What is expected
Every line of the data must be set down exactly as shown.

───── Dataset extract ─────

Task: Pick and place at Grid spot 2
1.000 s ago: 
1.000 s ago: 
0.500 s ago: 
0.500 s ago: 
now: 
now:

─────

Task output
Task: Pick and place at Grid spot 2
1.000 s ago: 
1.000 s ago: 
0.500 s ago: 
0.500 s ago: 
now: 
now:

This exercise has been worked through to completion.